Subsequent to the publication of these data, we validated a liquid chromatography-tandem mass spectrometry (LCMS/MS) assay for measuring a number of androgens from the umbilical cord blood samples.

The re-analysis of the 82 female samples revealed no statistically significant association between concentrations of free testosterone from umbilical cord blood (derived by LCMS/MS) and percentage head circumference growth during the first year of life.

Similarly, when we investigated the broader cohort, the regression models incorporating confounding variables revealed no significant association between free-testosterone levels in cord blood (derived by LCMS/MS) and percentage head circumference growth during the first year of life for both females and males.

The discrepancy between our initial and re-analyzed findings is because of the different platforms we used to derive free-testosterone levels from the mixed umbilical cord blood.

While our original RIA method had been thoroughly validated for use on female serum, its performance on cord blood had not been specifically evaluated and it appears that it unexpectedly detected a number of undefined cross-reacting steroids.

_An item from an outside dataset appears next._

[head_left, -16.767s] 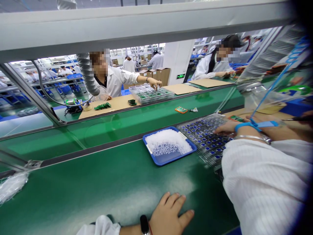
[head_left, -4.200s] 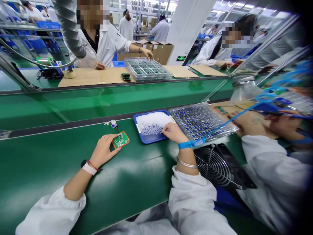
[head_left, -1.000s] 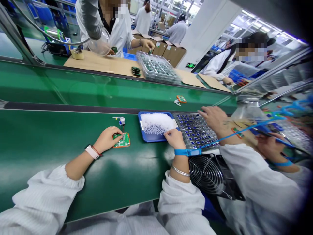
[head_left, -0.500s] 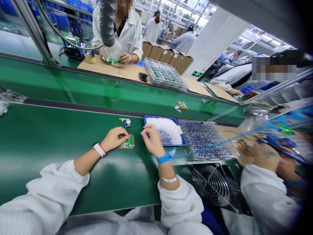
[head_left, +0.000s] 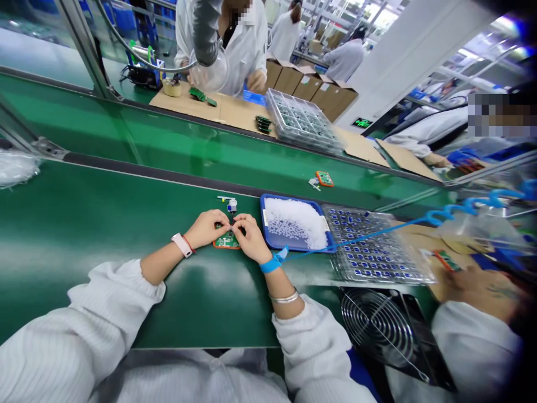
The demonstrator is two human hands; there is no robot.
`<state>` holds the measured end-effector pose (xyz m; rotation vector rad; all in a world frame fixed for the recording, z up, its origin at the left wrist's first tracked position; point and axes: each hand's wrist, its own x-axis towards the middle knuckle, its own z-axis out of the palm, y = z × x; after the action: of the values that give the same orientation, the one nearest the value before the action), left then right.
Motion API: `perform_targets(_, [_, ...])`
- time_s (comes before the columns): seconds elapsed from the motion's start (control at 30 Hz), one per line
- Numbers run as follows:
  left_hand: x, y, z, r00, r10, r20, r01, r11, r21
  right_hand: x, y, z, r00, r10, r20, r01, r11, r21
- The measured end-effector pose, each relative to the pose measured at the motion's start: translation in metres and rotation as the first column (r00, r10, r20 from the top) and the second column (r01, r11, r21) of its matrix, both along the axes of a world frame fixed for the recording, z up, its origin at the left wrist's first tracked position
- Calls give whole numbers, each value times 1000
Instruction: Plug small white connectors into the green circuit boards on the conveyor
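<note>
A green circuit board [head_left: 226, 242] in an orange frame lies flat on the green bench, partly covered by my fingers. My left hand [head_left: 207, 227] is closed in a pinch over its upper edge. From the other side my right hand [head_left: 250, 239] is also pinched, its fingertips meeting the left ones above the board. What either pinch holds is too small to make out. Just beyond the fingers lies a small white and blue part [head_left: 232, 206], with thin dark wires running toward the board. A blue tray [head_left: 263, 221] of small white pieces stands right of my right hand.
Right of the blue tray sits a clear plastic tray [head_left: 423, 274] with rows of blue parts. A blue cord [head_left: 377, 230] runs from my right wristband across both trays. A fan with a wire guard [head_left: 377, 324] is at the bench's front right. A co-worker's hand [head_left: 482, 291] is far right.
My right hand has moved left from beside the blue tray to the board and joined my left fingertips. The view has shifted. Across the bench, a co-worker's board now lies on the cardboard.
</note>
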<state>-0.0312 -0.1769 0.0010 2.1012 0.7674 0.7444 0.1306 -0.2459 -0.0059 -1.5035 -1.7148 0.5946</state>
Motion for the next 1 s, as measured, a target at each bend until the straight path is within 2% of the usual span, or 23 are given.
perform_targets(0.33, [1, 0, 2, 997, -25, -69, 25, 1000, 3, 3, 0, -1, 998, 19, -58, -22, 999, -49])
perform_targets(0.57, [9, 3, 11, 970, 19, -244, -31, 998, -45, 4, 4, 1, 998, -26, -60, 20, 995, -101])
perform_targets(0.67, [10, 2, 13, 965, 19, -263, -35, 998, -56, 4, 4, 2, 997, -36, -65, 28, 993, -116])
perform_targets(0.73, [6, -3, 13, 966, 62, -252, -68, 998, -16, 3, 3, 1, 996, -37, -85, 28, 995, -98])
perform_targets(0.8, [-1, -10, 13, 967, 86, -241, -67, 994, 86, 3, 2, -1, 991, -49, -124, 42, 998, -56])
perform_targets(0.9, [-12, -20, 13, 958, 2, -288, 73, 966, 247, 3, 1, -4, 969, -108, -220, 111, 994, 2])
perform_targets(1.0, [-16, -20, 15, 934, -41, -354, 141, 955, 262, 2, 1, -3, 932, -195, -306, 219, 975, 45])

Our LCMS/MS method, on the other hand, was rigorously optimized to ensure that interfering and cross-reacting substances were not detected and that cord serum testosterone concentrations were accurately and precisely measured.

For this reason the LCMS/MS values reported were much lower than detected by the RIA and we consider the more recent LCMS/MS data more reliable.

We urge caution in interpreting our original finding and recommend that future studies employ LCMS/MS techniques to measure sex-steroids from umbilical cord blood.